The distribution below gives the marks of 100 students of a class :

Marks	0 – 5	5 – 10	10 – 15	15 – 20	20 -25	25 – 30	30 – 35	35 – 40
No. of students	4	6	10	10	25	22	18	5

Find the median marks of the given data.
Answer:

Marks	No. of Students (fi)	Cumulative Frequency
0 – 5	4	4
5 – 10	6	10
10 – 15	10	20
15 – 20	10	30
20 – 25	25	55
25 – 30	22	77
30 – 35	18	95
35 – 40	5	100
	N = Σfi = 100

Now, N = Σf_i = 100
So, \(\frac { N }{ 2 }\) = 50
The cumulative frequency just above 50 is 55.
Hence, the median class is 20 – 25.

So, l = 20, h = 5, c = 30, f = 25 and \(\frac { N }{ 2 }\) = 50
Median = l + \(\frac{\frac{N}{2}-c}{f}\) × h = 20 + \(\frac{50-30}{25}\) × 5
= 20 + \(\frac { 100 }{ 2 }\)
= 20 + 4 = 24

Section – E

Question 36.
Students of class X are on visit of Sansad Bhawan. Teacher assign them the activity to observe and take some pictures to analyses the seating arrangement between various MP and speaker based on coordinate geometry. The staff tour guide explained various facts related to Math’s of Sansad Bhawan to the students, students were surprised when teacher ask them you need to apply coordinate geometry on the seating arrangement of MP’s and speaker.
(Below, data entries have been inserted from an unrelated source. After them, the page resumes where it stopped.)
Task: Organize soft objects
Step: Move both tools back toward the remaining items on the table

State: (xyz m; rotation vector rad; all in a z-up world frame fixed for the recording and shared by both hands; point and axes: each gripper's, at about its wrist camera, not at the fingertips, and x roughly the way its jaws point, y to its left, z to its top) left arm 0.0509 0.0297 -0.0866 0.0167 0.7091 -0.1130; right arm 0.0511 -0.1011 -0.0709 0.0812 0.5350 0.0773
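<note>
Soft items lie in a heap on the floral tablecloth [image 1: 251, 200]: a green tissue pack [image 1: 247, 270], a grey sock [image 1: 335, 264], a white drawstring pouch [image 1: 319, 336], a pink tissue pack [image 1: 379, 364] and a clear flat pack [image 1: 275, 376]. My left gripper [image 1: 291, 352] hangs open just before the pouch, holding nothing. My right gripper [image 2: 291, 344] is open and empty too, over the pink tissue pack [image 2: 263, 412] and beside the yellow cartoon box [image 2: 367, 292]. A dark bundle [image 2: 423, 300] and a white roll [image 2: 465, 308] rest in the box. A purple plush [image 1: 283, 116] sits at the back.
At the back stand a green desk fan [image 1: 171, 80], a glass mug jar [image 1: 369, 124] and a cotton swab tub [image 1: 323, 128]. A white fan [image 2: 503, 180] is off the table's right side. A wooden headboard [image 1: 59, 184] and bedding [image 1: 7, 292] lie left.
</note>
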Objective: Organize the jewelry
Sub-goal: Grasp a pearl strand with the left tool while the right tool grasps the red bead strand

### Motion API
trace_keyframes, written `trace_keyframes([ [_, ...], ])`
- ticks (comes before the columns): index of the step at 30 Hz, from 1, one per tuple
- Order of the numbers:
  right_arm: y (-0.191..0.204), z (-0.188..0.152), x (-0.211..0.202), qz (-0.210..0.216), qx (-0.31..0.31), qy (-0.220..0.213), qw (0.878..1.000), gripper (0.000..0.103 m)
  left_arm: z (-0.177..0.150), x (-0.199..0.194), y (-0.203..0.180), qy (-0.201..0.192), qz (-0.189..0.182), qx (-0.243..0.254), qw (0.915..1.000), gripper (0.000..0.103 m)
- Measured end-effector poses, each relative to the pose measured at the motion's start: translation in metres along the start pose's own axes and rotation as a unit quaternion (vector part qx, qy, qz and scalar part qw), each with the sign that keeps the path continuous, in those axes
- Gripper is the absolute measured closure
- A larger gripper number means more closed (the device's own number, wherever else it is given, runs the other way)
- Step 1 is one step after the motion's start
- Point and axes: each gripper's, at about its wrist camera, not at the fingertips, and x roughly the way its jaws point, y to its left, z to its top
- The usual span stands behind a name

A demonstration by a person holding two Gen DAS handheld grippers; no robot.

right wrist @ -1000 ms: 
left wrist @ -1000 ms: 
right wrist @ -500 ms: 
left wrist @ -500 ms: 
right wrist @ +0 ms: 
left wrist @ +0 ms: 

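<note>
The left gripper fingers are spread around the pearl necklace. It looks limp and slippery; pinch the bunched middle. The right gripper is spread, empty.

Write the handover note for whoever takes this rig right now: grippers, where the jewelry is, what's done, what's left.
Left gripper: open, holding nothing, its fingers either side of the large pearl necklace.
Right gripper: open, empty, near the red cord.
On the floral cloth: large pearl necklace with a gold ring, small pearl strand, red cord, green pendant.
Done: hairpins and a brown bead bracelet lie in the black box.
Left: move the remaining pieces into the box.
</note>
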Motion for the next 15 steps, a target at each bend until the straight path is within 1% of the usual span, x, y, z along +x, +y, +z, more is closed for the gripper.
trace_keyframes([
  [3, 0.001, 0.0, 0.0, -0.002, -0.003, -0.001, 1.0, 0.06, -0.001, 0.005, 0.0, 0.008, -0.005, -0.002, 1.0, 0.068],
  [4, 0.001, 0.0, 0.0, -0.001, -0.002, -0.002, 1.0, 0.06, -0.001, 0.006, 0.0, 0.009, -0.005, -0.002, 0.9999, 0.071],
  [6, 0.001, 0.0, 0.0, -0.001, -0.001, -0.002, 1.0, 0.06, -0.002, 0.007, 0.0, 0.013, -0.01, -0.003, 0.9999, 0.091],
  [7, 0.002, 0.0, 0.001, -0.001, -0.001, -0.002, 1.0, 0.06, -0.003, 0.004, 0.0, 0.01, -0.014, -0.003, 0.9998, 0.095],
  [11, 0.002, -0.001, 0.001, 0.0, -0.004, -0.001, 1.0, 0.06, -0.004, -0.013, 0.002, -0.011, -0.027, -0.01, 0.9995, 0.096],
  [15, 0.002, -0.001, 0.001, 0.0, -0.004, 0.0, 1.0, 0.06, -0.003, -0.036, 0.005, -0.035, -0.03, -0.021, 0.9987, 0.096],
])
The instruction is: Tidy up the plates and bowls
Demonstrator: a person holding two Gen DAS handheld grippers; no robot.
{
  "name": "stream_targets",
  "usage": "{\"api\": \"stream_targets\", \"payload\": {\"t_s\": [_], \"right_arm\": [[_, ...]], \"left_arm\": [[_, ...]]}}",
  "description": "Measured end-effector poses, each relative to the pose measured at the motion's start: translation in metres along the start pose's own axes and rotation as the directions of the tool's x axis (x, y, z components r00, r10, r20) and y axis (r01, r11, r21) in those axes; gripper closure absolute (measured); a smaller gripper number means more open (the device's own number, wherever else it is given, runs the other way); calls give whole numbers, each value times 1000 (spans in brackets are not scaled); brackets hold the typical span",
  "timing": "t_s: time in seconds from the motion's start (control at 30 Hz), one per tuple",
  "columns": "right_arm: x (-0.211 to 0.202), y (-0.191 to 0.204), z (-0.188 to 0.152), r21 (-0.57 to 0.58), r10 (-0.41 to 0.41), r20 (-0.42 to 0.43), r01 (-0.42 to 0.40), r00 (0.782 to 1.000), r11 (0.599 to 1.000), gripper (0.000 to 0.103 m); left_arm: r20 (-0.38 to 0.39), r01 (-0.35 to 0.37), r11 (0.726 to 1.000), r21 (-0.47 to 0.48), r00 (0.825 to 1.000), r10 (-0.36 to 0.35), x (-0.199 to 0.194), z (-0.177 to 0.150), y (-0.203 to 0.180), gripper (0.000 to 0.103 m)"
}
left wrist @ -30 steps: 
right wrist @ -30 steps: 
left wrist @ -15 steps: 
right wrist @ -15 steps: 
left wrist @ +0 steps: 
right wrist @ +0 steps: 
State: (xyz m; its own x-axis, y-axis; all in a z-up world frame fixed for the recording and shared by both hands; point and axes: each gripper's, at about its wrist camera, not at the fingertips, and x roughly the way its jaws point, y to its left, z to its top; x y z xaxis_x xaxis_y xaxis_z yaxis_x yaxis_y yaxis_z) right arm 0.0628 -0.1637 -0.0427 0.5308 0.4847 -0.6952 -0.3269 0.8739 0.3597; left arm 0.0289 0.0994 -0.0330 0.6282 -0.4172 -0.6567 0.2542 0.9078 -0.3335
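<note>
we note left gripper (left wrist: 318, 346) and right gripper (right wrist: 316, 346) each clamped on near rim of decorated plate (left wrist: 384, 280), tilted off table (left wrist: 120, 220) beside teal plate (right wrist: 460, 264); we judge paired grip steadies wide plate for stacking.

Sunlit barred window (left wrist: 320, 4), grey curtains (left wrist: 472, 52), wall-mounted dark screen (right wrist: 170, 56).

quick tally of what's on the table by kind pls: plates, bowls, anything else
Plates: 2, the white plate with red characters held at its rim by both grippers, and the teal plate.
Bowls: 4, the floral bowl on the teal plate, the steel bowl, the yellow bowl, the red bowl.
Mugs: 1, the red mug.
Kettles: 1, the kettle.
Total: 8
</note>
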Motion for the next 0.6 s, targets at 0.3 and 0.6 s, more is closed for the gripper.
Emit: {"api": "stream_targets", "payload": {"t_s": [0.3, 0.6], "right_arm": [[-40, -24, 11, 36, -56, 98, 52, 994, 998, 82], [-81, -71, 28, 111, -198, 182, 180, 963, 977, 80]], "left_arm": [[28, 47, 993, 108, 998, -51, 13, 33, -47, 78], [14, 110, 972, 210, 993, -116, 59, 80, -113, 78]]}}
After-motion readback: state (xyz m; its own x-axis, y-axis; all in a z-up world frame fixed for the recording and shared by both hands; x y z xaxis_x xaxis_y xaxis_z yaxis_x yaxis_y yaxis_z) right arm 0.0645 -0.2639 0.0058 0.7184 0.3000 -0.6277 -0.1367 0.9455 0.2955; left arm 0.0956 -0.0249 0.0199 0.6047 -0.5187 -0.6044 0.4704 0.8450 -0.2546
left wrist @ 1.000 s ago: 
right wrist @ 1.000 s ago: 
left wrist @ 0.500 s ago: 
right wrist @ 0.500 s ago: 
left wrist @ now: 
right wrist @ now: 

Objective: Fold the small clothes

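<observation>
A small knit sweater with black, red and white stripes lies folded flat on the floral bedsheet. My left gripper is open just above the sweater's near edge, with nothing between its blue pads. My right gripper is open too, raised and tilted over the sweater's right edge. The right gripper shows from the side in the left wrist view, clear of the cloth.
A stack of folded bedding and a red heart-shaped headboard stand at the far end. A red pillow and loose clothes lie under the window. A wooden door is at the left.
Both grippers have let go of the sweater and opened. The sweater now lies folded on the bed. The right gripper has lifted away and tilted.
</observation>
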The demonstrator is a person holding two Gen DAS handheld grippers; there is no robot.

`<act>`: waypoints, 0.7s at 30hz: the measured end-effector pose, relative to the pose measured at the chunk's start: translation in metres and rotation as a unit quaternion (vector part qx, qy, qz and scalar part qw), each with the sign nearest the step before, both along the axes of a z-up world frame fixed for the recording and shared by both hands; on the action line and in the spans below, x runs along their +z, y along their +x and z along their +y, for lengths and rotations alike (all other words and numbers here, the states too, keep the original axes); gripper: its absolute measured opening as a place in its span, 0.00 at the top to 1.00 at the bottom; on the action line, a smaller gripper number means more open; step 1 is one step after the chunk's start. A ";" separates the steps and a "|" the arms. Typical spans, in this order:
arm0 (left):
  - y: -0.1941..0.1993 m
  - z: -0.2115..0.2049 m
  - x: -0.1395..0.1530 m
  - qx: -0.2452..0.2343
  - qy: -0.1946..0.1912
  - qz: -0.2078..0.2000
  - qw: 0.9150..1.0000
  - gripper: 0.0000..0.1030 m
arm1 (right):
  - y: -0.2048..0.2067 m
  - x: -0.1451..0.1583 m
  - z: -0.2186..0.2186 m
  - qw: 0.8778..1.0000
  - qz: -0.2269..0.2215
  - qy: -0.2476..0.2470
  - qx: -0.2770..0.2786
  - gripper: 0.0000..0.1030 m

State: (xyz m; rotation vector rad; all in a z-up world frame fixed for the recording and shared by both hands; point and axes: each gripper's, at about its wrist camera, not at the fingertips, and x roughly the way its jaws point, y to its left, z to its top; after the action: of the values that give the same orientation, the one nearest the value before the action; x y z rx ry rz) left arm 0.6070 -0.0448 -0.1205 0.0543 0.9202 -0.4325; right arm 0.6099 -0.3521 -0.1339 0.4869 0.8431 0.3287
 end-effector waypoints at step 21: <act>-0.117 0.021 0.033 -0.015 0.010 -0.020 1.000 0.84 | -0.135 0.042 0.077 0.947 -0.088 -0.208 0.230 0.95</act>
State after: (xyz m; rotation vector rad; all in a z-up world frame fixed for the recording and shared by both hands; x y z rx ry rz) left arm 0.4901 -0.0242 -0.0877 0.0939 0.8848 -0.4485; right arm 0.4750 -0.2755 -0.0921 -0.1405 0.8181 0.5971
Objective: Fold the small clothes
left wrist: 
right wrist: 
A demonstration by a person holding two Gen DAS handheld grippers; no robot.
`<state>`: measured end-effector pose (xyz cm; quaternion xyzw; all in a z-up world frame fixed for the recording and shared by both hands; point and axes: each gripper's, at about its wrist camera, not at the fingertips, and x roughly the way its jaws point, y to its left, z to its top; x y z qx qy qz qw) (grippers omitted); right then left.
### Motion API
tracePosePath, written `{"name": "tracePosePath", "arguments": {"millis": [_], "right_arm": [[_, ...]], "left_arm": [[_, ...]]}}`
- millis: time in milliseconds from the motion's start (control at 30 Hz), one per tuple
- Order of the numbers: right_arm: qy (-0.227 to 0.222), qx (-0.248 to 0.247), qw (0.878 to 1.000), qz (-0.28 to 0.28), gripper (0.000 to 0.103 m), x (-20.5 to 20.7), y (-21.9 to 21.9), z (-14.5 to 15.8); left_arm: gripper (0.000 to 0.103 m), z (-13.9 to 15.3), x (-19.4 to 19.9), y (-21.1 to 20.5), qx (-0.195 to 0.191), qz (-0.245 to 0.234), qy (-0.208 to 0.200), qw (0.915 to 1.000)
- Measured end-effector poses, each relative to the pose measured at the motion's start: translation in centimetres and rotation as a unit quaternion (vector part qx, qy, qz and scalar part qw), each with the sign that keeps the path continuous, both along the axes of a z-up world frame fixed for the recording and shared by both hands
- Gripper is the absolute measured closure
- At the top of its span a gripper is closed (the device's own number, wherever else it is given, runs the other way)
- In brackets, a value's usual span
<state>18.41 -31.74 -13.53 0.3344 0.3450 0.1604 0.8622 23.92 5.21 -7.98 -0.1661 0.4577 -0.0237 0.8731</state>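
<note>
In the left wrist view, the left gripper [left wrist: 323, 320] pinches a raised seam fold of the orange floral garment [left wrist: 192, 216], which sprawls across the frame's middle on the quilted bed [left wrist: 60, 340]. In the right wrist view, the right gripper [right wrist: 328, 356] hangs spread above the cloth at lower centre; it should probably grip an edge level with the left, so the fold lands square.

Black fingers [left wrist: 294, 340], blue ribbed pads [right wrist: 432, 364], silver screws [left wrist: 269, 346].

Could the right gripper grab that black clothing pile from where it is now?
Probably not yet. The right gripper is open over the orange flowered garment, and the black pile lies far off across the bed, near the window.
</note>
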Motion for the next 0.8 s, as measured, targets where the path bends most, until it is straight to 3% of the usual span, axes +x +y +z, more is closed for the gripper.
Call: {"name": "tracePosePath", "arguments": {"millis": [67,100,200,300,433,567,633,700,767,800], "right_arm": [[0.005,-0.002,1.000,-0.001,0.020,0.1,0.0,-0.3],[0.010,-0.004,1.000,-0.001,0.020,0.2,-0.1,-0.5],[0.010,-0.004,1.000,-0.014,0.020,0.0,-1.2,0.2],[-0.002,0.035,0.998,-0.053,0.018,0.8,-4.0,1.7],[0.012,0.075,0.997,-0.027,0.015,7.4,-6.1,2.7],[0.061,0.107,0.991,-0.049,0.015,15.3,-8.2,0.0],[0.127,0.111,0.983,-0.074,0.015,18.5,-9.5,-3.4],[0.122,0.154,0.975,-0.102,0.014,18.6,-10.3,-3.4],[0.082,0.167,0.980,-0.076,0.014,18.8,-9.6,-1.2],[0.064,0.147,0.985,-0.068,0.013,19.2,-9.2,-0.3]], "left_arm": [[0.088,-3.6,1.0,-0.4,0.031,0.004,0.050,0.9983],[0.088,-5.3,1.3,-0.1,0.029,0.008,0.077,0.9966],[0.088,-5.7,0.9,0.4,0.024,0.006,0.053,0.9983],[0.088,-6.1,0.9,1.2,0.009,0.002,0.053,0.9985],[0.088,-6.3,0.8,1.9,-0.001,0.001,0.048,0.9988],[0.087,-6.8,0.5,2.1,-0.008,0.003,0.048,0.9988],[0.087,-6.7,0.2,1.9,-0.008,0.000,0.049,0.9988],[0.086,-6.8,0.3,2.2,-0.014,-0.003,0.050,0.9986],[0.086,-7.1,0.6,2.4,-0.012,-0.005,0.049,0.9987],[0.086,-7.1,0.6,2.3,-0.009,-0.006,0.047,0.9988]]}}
Calculate the following refer to the above image and graph.
Answer the following questions :
(i) Refer to the points D and C, find the distance between the points C and D, if the coordinates of C is (2, – 2) and D is (- 2, – 3).
(ii) Refer to the points D, A and H, condition for collinearity of points DAH satisfy by relation.
OR
Refer to the points B and C, join BC. Mark a point P on BC and P divides the line segment B(1, 4) and C(2, – 2) such as \(\frac { BP }{ PC }\) = \(\frac { k }{ l }\), if P lies on the line x – y = – 8. Find the value of k.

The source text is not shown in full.